Physarum polycephalum is a complex single-cell organism that has no nervous system, however it can learn and transfer its knowledge to its fellow slime moulds via fusion. How it does so was a mystery until recently. Researchers at the Centre de Recherches sur la Cognition Animale (CNRS/UT3 Paul Sabatier) have recently demonstrated that slime moulds learn to tolerate a substance by absorbing it.
This discovery stems from an observation: slime moulds only exchange information when their venous networks fuse. In that case, does knowledge circulate through these veins? Is it the substance that the slime mould gets used to that supports its memory?
First the team of scientists forced the slime moulds to cross salty environments for six days to habituate them to salt. Then they evaluated the salt concentration inside the slime moulds: they contained ten times more salt than "naive" slime moulds. The researchers then placed the habituated slime moulds in a neutral environment and observed that they excreted the salt absorbed within two days, losing the "memory." This experiment therefore seemed to show a link between the salt concentration within the organism and the "memory" of the habituation.

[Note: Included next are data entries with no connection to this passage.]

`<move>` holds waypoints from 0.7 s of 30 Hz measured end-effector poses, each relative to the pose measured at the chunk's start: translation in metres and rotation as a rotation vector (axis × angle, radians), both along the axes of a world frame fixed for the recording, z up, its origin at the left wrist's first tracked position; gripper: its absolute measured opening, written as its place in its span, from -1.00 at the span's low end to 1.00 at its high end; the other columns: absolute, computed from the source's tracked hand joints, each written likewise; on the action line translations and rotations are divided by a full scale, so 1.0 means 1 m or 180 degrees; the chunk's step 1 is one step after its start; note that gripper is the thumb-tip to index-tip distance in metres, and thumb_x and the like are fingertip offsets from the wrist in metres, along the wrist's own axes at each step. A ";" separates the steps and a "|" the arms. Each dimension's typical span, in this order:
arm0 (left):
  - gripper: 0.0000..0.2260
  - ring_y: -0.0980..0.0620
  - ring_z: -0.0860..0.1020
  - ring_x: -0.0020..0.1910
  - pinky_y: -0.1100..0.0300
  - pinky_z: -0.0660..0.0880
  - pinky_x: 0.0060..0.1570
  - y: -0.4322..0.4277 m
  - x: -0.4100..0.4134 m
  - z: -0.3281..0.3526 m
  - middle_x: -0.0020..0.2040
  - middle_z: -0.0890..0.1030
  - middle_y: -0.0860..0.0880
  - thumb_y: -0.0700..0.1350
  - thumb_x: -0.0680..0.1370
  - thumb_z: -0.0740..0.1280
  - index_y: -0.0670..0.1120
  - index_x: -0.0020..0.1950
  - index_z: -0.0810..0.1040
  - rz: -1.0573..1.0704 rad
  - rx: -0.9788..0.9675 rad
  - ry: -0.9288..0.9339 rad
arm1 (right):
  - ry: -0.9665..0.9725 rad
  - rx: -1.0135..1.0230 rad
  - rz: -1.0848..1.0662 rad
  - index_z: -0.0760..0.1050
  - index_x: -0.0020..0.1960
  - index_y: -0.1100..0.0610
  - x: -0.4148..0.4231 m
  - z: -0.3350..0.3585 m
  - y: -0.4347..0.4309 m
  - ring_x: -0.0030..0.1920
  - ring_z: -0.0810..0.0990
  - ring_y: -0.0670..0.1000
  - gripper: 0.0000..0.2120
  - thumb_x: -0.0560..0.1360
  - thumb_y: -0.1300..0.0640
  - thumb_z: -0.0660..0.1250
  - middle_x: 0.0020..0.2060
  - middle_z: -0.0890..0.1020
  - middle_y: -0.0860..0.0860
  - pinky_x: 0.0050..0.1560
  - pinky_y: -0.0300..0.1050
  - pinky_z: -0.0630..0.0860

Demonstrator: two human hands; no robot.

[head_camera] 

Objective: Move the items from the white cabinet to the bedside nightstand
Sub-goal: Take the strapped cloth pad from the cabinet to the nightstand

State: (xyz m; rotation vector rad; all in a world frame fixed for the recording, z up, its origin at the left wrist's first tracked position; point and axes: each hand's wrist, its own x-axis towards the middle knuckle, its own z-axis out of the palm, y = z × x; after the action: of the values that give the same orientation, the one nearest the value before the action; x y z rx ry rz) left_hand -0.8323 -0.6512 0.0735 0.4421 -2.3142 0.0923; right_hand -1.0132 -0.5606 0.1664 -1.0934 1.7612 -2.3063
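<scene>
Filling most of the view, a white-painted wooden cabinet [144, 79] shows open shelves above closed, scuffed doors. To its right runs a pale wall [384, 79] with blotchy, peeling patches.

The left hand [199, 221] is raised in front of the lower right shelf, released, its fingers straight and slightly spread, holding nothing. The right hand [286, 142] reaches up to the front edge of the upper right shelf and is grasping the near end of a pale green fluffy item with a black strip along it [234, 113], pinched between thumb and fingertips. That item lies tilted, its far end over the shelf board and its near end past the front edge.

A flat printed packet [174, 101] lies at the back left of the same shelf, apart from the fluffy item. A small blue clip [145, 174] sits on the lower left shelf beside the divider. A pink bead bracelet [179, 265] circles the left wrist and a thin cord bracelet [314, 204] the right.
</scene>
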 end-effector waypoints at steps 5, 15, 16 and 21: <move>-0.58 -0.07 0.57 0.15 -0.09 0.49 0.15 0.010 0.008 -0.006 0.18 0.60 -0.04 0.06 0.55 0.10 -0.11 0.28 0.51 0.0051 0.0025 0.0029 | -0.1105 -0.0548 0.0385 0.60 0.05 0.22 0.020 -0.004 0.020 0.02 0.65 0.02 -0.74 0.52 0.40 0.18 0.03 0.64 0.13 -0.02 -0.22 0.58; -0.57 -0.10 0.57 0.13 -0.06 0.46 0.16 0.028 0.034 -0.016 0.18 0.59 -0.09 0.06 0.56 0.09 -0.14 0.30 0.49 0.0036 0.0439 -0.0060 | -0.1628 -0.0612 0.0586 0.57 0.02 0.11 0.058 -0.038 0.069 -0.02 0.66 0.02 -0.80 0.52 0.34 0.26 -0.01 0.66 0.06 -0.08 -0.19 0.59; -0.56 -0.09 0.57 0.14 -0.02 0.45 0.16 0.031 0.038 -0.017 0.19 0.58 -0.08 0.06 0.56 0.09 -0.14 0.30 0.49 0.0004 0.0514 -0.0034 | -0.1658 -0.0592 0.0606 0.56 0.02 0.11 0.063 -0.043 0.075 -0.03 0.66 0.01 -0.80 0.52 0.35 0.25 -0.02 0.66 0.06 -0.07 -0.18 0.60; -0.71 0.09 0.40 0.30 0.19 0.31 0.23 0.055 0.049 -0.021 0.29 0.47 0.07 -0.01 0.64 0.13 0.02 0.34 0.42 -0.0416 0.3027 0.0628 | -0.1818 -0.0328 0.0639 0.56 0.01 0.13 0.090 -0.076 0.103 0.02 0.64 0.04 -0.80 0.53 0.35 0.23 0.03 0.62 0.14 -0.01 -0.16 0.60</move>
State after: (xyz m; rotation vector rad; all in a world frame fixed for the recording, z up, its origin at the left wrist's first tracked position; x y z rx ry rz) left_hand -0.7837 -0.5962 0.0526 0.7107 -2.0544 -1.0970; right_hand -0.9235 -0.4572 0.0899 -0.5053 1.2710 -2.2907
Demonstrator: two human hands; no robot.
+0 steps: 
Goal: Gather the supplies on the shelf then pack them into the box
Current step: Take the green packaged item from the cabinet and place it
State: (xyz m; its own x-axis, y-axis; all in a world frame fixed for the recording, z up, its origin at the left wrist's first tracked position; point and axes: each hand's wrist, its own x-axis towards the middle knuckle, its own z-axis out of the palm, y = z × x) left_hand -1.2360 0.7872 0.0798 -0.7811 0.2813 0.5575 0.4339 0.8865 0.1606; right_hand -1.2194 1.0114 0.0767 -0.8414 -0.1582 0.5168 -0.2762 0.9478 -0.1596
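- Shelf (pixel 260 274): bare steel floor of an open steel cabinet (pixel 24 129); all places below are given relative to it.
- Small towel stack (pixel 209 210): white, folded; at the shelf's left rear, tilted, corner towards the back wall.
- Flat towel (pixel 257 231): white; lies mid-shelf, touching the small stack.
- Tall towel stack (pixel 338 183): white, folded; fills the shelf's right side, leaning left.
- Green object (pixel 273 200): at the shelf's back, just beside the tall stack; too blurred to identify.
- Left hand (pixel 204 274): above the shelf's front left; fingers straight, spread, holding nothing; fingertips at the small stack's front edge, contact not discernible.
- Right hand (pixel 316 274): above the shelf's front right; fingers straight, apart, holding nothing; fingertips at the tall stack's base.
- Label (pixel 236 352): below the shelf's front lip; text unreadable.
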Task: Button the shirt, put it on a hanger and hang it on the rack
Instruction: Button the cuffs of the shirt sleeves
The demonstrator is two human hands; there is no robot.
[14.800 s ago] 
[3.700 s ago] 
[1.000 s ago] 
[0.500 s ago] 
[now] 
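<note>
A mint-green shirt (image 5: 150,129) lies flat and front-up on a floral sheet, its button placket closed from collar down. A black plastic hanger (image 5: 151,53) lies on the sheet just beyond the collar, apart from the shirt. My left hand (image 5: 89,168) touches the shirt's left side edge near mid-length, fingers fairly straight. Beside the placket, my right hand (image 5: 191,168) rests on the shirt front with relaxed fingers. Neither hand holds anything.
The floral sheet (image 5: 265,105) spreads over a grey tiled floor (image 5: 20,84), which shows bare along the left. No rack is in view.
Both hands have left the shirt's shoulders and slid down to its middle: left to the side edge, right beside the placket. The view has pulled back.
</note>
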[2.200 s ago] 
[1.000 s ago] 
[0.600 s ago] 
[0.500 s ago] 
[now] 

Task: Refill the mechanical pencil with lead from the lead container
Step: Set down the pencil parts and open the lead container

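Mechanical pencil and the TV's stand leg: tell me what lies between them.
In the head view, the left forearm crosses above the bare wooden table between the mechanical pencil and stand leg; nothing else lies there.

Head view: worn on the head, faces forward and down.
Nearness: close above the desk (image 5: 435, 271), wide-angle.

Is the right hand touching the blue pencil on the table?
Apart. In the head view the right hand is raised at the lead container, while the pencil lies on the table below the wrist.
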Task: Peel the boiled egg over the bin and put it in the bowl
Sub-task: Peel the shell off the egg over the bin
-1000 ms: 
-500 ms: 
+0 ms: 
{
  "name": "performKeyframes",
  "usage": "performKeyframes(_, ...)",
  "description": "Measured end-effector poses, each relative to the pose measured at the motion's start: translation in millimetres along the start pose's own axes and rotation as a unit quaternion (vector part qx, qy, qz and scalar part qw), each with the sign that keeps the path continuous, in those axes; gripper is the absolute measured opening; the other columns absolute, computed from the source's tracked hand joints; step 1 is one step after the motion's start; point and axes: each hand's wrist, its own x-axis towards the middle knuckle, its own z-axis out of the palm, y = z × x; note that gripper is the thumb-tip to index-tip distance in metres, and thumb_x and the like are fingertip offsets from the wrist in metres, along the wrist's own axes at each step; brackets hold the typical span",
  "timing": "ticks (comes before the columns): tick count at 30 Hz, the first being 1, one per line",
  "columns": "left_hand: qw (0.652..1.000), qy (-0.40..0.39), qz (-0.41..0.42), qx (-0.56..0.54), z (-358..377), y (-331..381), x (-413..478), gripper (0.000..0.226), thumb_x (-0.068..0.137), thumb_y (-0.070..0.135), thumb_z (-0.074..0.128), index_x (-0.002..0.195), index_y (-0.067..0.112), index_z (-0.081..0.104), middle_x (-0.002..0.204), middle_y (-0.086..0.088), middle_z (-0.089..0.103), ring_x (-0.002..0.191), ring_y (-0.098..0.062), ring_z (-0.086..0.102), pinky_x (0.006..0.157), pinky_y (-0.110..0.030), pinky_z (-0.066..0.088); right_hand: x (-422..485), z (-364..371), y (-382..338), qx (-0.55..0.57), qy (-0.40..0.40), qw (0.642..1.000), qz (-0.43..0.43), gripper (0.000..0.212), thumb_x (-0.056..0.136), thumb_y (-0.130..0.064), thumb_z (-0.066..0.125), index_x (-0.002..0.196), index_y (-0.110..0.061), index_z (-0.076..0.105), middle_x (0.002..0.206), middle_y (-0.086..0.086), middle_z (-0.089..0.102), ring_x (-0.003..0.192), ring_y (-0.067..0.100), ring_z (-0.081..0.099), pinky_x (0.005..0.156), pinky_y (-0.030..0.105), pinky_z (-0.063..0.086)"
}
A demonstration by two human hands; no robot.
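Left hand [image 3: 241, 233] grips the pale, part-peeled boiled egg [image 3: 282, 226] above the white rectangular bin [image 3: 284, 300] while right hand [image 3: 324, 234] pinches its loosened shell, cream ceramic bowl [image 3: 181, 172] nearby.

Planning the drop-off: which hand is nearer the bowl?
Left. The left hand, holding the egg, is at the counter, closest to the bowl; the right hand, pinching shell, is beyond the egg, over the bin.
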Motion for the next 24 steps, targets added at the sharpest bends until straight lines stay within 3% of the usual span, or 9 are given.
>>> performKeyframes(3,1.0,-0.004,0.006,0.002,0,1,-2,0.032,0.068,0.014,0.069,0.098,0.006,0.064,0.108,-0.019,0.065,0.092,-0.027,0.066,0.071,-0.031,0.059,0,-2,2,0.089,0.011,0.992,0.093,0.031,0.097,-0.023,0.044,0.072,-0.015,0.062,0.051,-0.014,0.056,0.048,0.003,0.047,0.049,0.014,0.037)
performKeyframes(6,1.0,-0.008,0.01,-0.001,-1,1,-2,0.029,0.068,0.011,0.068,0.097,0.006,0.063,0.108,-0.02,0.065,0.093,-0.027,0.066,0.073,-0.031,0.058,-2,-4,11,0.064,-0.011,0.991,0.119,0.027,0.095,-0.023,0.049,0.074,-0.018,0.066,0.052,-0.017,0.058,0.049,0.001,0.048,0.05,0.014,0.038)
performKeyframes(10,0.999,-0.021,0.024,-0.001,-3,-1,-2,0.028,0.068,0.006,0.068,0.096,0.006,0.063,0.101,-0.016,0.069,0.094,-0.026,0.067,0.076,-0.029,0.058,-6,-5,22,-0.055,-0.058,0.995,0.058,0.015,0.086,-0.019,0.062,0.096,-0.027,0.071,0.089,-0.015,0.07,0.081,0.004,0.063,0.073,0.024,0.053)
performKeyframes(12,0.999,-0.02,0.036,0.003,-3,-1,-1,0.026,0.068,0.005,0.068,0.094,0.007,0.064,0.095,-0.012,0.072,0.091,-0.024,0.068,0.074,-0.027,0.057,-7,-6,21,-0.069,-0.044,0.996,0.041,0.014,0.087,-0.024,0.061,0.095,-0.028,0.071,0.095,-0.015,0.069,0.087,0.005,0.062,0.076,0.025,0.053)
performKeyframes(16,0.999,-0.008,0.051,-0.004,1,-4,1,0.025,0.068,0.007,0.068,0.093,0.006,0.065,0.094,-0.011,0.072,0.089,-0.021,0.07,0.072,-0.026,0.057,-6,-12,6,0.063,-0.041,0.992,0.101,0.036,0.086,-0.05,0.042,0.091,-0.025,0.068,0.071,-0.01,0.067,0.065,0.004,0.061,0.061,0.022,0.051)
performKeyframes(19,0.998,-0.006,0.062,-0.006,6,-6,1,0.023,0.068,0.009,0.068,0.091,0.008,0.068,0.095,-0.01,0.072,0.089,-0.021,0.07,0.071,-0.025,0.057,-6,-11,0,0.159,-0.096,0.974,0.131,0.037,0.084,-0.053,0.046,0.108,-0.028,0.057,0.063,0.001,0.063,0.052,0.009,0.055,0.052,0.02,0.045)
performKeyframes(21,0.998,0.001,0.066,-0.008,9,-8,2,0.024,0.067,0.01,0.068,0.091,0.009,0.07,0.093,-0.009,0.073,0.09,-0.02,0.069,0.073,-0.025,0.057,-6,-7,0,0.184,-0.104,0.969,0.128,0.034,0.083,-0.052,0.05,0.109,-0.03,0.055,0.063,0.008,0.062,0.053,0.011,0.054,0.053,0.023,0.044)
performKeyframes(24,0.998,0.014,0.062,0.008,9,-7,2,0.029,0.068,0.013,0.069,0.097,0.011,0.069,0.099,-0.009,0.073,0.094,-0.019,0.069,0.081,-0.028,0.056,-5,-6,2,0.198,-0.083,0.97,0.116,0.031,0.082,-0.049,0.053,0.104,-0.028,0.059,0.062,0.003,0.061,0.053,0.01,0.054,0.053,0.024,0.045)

To further advance and confirm this hypothesis, the scientists introduced the "memory" into naive blobs by injecting a salt solution directly into the organisms. Two hours later, the slime moulds were no longer naive and behaved like slime moulds that had undergone a six-day training
When environmental conditions deteriorate, slime moulds can enter into a dormant stage. The researchers demonstrated that slime moulds habituated to salt stored the salt absorbed before entering the dormant stage and could store the knowledge for up to a month.
The results of this study prove that the aversive substance could be the support of the slime mould's memory. The researchers are now trying to establish whether the slime moulds can memorise several aversive substances at the same time and to what extent they can get used to them.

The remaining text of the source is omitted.